IBM Support

FAQ2: Analyzing Large Volumes of nmon Data

How To


Summary

Frequently Asked Questions from 2013 and still asked today.

Objective

Nigels Banner

Steps

I regularly get asked a question like: I have 4 months of data from 25 machines and have to develop a Capacity Planning model to size these LPARs on to new machines but I am having problems with having so much data. What can you recommend?  We need graphs of

  • CPU compared to Entitlement
  • CPU Physical CPU use
  • Maximum real memory use
  • Network MB/s
  • Disk MB/s
  • Disk IOPS

Sometimes this data is needed as input in to the Workload Estimator tool or Server Consolidation tools.

My standard response is: You now understand Performance Monitoring and Tuning level data is NOT what you really need if you are doing Capacity Planning!

Followed by: Have you also collected the nmon -x data? This collect 15 minute sample rate data and so just 96 samples a day - this is what you need for Capacity Planning. Note: below I assume this reduced data is not available.

You have roughly 3000 nmon files of (let us guess here) 10 MB each = 30 GB of raw or something like 300 GB of Excel data. Microsoft Excel would explode with a handful of these files.  The nmon consolidator has limits on the number of files and size of files and in particular the number of snapshots in the files.

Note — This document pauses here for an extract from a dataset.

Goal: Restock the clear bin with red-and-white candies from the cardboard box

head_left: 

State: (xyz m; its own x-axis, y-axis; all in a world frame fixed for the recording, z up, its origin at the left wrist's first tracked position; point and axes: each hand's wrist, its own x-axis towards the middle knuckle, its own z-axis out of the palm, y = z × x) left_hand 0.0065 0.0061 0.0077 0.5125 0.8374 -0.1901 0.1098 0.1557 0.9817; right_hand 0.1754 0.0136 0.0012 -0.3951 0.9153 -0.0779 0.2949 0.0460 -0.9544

There is also hidden traps:

  1. If you average out the CPU, Net, RAM, disks etc statistics you will dilute the peaks to meaningless low averages - and its the peaks you really want.
  2. If you take just the peaks then you will find every LPAR has tiny periods of peaks at 100% CPU and RAM and you will not see if the peaks happen at the same time of day across machines or not.
  3. I do NOT like the use of  anything relative to Entitlement - please use Physical CPU used - otherwise you can't add up the CPU requirement.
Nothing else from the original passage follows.